Task requirements - Give back, exactly as written, the lines from the beginning of the listing through the one that contains "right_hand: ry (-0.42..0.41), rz".

(Provided material begins)

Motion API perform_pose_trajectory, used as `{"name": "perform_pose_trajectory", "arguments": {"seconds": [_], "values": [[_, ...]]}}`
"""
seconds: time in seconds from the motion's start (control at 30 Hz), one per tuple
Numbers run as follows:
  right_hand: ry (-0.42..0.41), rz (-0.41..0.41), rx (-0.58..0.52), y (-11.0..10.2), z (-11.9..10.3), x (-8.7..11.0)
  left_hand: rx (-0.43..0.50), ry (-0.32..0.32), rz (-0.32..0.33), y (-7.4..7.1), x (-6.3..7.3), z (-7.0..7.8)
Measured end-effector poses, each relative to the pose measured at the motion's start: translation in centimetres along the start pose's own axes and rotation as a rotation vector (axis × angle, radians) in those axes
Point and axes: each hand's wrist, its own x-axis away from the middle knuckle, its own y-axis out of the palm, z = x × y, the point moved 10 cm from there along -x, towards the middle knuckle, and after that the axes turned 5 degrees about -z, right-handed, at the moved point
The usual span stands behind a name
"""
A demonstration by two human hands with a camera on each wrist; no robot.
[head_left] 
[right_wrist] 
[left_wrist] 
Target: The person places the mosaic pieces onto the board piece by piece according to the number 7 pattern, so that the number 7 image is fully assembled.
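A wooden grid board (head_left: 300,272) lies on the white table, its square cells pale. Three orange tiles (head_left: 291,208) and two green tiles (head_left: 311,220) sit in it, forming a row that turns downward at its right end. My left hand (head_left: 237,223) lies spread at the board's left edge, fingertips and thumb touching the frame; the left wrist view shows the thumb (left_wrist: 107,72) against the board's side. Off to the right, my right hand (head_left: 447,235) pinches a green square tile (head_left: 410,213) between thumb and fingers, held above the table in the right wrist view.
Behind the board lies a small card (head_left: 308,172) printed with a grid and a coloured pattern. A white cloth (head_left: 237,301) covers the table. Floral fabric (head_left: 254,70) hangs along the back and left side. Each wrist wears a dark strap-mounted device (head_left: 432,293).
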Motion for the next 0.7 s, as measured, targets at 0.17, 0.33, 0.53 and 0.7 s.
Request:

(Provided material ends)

Result of this exercise -
Motion API perform_pose_trajectory, used as `{"name": "perform_pose_trajectory", "arguments": {"seconds": [_], "values": [[_, ...]]}}`
"""
seconds: time in seconds from the motion's start (control at 30 Hz), one per tuple
Numbers run as follows:
  right_hand: ry (-0.42..0.41), rz (-0.41..0.41), rx (-0.58..0.52), y (-11.0..10.2), z (-11.9..10.3), x (-8.7..11.0)

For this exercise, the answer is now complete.